On pourrait sourire de l’idée qu’un Beatle, héros de la modernité dans les années 60, ait pu se retrouver « hors du coup » dans les années 80 et 90. Mais ce serait manquer l’essentiel. Cette trajectoire dit quelque chose de profond sur le rapport entre création et industrie. Elle rappelle que l’écoute n’est pas un devoir. Qu’un artiste n’a pas à être constamment branché sur la nouveauté pour être légitime. Que la sensibilité a ses saisons, comme les jardins de Friar Park.

Elle dit aussi que l’amour de la musique peut changer de forme. Chez Harrison, il passe de la fascination adolescente à une forme de sagesse, parfois proche du désenchantement, puis à une réactivation par la transmission familiale et par le travail collectif. Ce n’est pas un parcours linéaire. C’est une respiration. Et peut-être que c’est cela, au fond, la chose la plus rock de George Harrison : sa capacité à refuser la tyrannie du présent, à ne pas se laisser dicter ce qu’il doit aimer, à préserver ce noyau intime où la musique reste un lieu de vérité.

Quand Harrison dit qu’il n’a pas entendu grand-chose qui lui donne le même frisson que jadis, il ne ferme pas la porte au monde. Il reconnaît simplement une réalité humaine : certaines musiques vous construisent à un âge précis, et vous passez ensuite votre vie à chercher, parfois sans le savoir, des variations de ce premier choc. Harrison a eu la chance et la malédiction d’avoir vécu ce choc au cœur même de la plus grande révolution pop du XXe siècle. Forcément, le reste paraît parfois pâle.

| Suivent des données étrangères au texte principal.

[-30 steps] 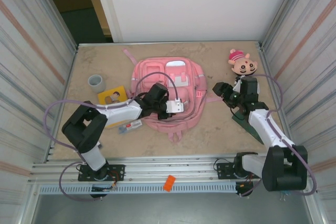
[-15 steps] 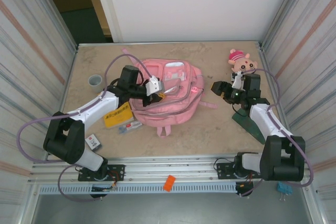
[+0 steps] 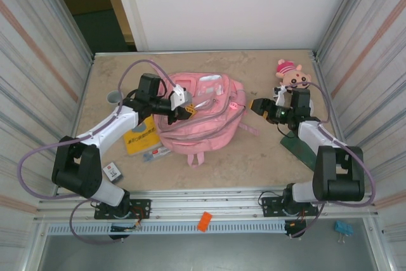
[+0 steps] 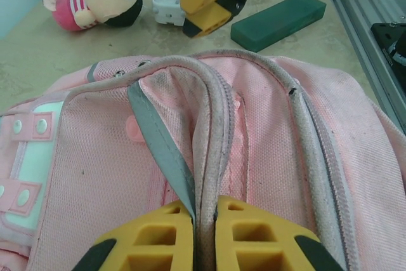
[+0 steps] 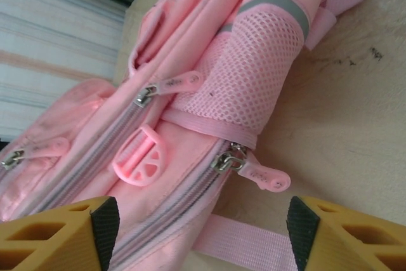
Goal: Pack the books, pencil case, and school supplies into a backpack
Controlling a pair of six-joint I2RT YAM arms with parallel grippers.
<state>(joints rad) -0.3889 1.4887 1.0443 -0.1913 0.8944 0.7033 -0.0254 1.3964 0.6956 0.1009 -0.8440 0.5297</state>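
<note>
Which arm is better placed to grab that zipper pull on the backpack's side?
Right. The right gripper is open and faces the zipper pull closely. The left gripper is shut on the backpack at its top seam, holding it.

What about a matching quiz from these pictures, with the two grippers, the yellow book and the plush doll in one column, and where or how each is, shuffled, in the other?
Things:
1. left gripper
2. right gripper
3. yellow book
4. plush doll

Descriptions:
A. lying far right, near the corner
B. open, facing the backpack's mesh pocket
C. shut on a backpack edge
D. flat, left of the backpack

Pairs: 1-C, 2-B, 3-D, 4-A
</note>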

Et pourtant, il suffit d’un disque, d’un fils qui vous passe un morceau, d’un ami qui vous tend une guitare, pour que la braise reprenne. Pas comme un incendie permanent, mais comme une chaleur suffisante pour continuer. George Harrison n’a jamais été un homme de la frénésie. Il est un homme de la durée. Son oreille, même quand elle n’est pas « à jour », reste une oreille de vérité. Et dans un monde musical souvent saturé de bruit, c’est peut-être la qualité la plus précieuse.